**Task to carry out**
Look through the lines below and extract any with the word "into".

***

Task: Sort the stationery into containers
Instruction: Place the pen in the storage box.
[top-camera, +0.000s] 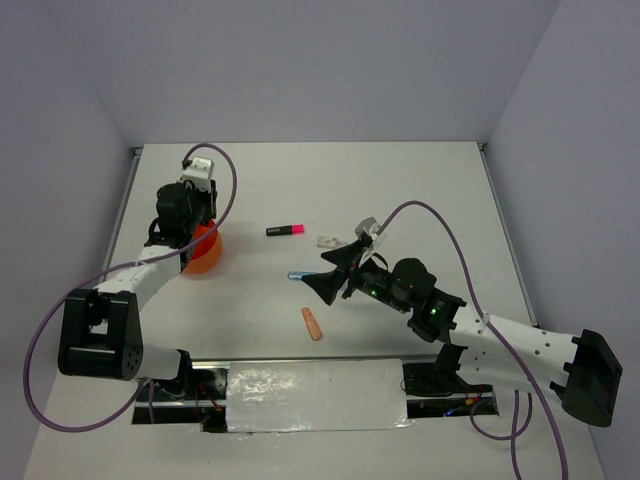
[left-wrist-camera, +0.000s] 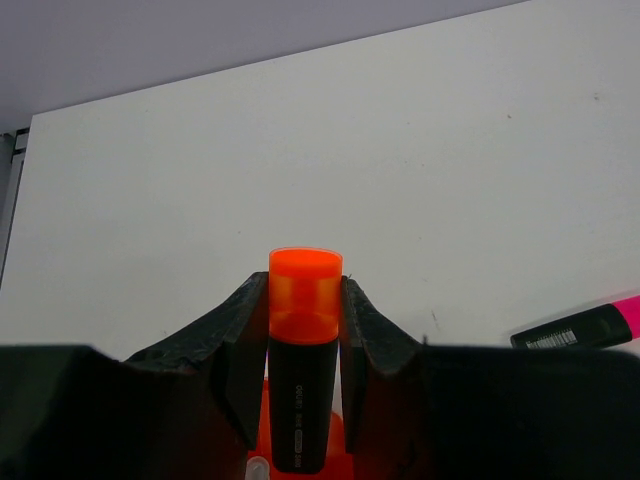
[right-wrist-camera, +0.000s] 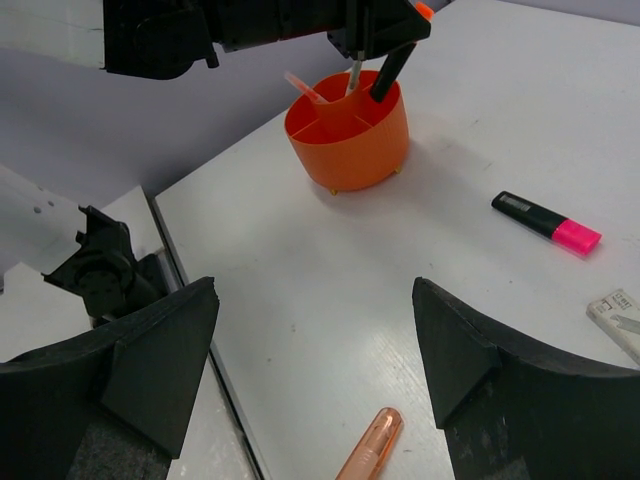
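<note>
The round orange tub (top-camera: 208, 256) stands at the left, with dividers inside (right-wrist-camera: 350, 140). My left gripper (left-wrist-camera: 305, 300) is shut on a black highlighter with an orange cap (left-wrist-camera: 303, 350), held upright, its lower end in the tub; the right wrist view shows this (right-wrist-camera: 392, 70). A grey pen (right-wrist-camera: 353, 75) and an orange pen (right-wrist-camera: 303, 88) stand in the tub. A pink-capped highlighter (top-camera: 285, 230), a white block (top-camera: 327, 241), a blue marker (top-camera: 298, 276) and a peach eraser (top-camera: 313, 323) lie on the table. My right gripper (top-camera: 335, 277) is open and empty above the table, by the blue marker.
The table's left edge and a metal rail (right-wrist-camera: 190, 290) run under my right gripper's left finger (right-wrist-camera: 165, 350). The eraser (right-wrist-camera: 370, 445) lies just below the open jaws. The arm bases and a taped plate (top-camera: 315, 395) sit at the near edge.
</note>
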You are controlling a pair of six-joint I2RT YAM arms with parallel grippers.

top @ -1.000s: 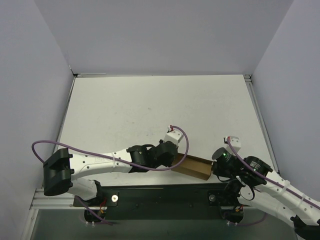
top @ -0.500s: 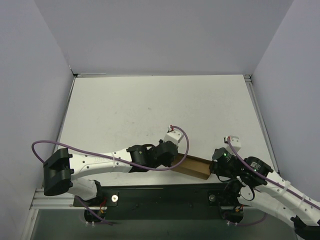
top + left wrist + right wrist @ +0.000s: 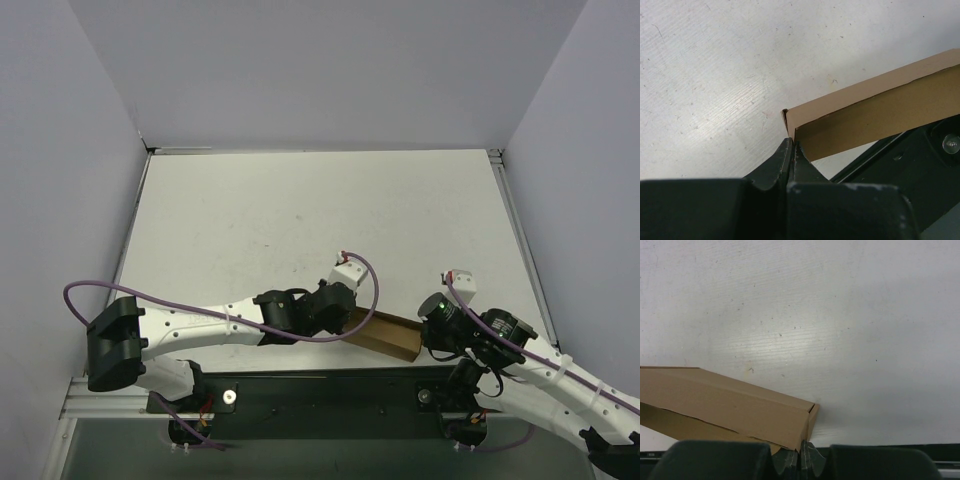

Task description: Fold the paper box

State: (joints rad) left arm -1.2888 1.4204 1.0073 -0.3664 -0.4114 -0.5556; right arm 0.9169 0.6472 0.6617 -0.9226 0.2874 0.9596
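Observation:
The paper box [image 3: 385, 335] is a long, plain brown cardboard box, tilted and lying near the table's front edge between my two arms. My left gripper [image 3: 350, 321] is at its left end. In the left wrist view the fingertips [image 3: 791, 146] are pressed together on the thin end wall at the corner of the box [image 3: 880, 112]. My right gripper [image 3: 423, 343] is at the right end. In the right wrist view its tips [image 3: 801, 452] are shut on the lower corner of the box [image 3: 730, 405], by the small end flap [image 3: 811, 420].
The white table [image 3: 300, 220] stretches away behind the box, with grey walls on three sides. A black base rail [image 3: 330, 385] runs along the near edge just below the box. A purple cable [image 3: 365, 275] loops over the left wrist.
My right wrist has shifted slightly left and up against the box's right end. The box and the left arm have stayed where they were.

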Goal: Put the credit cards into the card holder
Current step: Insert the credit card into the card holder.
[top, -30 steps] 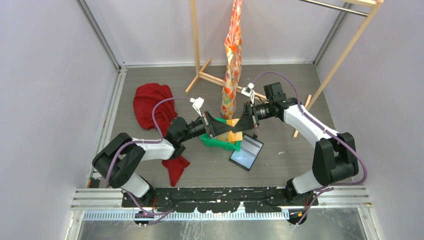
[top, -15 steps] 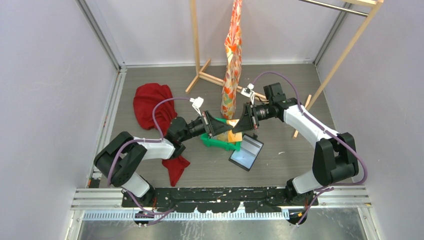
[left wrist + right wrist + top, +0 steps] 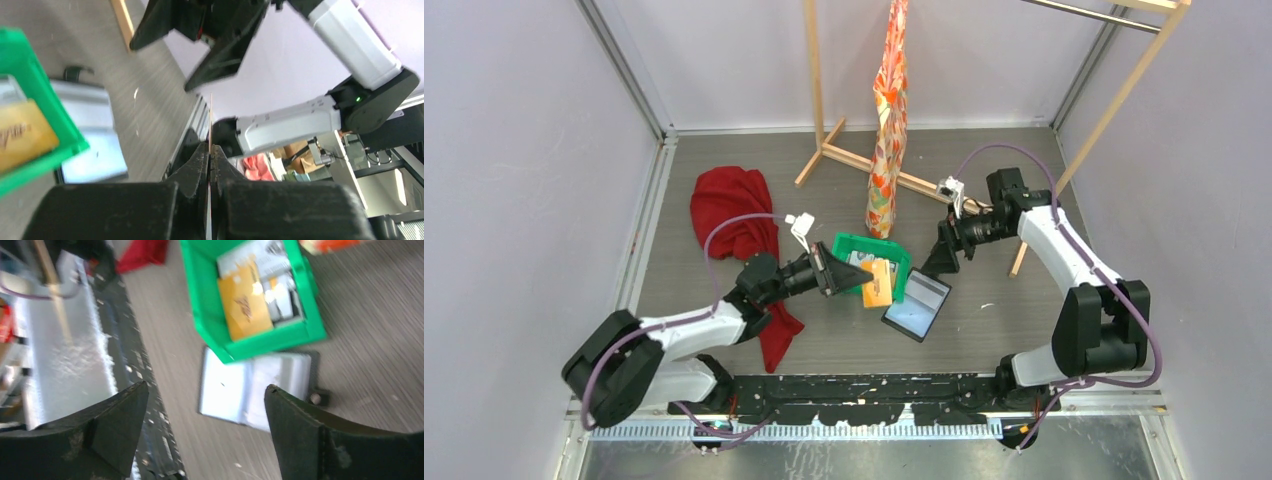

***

**Reply to the task**
Task: Sort the stationery into containers
Goal: Put the credit cards into the card holder
Current step: Insert the credit card into the card holder.

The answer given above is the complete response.